As Washington’s offensive coordinator from 2010-2013, Shanahan spoke on the Griffin situation to CSN Mid-Atlantic in 2017:
“We feel like we did as good as we could to give him a chance to be successful. And the hard thing about that, that I really don’t blame Robert for, is that the way we felt gave him a chance to be successful, the organization didn’t back him. And they allowed Robert to choose what he wanted to do. Do you blame a 23-year-old for that, or do you blame the people that allowed him?”
The breakup was not a result of RG3‘s skill set nor Shanahan’s famed outside-zone scheme, but rather it was the ownership’s poor decisions.

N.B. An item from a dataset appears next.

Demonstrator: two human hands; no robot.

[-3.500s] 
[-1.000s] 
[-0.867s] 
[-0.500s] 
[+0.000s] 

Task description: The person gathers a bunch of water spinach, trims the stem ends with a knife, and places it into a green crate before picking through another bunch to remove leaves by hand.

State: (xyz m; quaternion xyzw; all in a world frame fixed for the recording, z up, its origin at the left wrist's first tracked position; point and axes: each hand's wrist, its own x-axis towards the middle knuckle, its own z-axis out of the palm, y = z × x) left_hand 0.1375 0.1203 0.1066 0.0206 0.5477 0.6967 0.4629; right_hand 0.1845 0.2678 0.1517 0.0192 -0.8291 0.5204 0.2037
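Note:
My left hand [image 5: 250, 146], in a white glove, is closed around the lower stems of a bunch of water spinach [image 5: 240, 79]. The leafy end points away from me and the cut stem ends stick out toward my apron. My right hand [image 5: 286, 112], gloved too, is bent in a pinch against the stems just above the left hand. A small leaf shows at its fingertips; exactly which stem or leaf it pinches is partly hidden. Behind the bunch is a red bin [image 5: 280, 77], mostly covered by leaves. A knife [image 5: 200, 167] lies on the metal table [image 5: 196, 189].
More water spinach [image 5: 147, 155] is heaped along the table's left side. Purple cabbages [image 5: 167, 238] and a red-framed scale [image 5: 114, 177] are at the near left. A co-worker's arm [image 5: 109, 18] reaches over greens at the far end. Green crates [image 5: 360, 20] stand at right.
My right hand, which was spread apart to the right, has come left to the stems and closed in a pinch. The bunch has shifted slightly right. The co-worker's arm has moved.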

Justin Fields is “That Guy” for Shanahan
Shanahan learned that an athletic quarterback can be more valuable to an offense if he is in the right situation.
The 49ers head coach expressed in a 2018 interview the importance of having a quarterback with physical agility:
“Is your quarterback good enough at running with the football to make them commit to stop it? And once they do, is he good enough to make the passes that he has to that they just opened up? If he is, that’s a huge issue. It’s tough to find that guy.”

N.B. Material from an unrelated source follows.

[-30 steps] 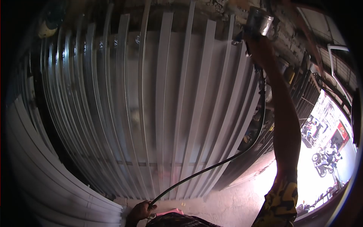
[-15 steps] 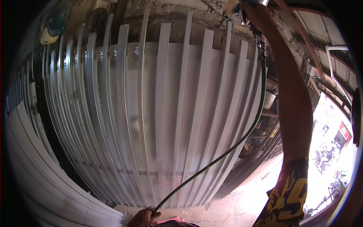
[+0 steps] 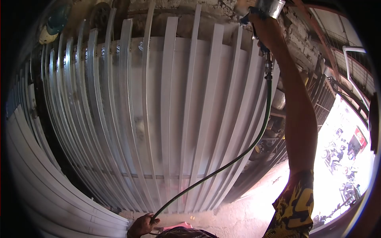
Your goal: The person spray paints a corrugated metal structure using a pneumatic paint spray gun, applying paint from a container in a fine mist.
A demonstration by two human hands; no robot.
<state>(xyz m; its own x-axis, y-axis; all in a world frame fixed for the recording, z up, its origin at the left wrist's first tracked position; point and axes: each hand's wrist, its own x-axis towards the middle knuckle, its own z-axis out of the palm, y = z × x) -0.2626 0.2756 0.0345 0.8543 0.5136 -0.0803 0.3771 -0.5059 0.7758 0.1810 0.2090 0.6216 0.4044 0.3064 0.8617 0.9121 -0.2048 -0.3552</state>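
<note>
At the top right, my right hand (image 3: 265,29) is wrapped round a spray gun (image 3: 270,8) with a silver cup. The gun points left over the upper ends of upright metal bars (image 3: 168,87); the bars on the left are shiny, those in the middle and right matte grey. A dark green hose (image 3: 222,168) hangs from the gun's handle and curves down left. My left hand (image 3: 143,225), low in view, is closed round the hose. Behind the bars is a pale sheet (image 3: 137,99).
Long grey panels (image 3: 51,170) curve along the lower left. A rough wall (image 3: 295,43) rises at the upper right, with cluttered shelves (image 3: 274,127) below it. Motorcycles (image 3: 337,152) stand in the bright area at the right. A teal helmet-like object (image 3: 58,22) is at the upper left.
My right hand and the spray gun have moved a little left and down, bringing the silver cup into view. My left hand has shifted slightly left with the hose.
</note>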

Shanahan again emphasized his high value of a quarterback’s natural ability to reporters in 2020:
“How I evaluate everything is always changing. Things change, people change. You start to see you can win football games with any type of quarterback as long as they are good enough and you can be good enough in hundreds of different ways. So, I evaluate quarterbacks in terms of trying to find people who can have a chance to be one of those elite-type guys and there’s lots of different ways to do it. You’re just trying to find a guy who is better than about 98 percent of the people on this planet or in this country and when you find that, you get him and you adjust to him.”
With untapped potential and legitimate athleticism, Ohio State’s Justin Fields fits Shanahan’s concept of that “elite-type” quarterback.
Having raw agility, lower-body strength, elusiveness in the pocket, and sheer toughness, Fields possesses a dual-threat to defenses.
Good ball placement, combined with a quick and accurate trigger, the two-time Big Ten Offensive Player of the Year will fit nicely in San Francisco.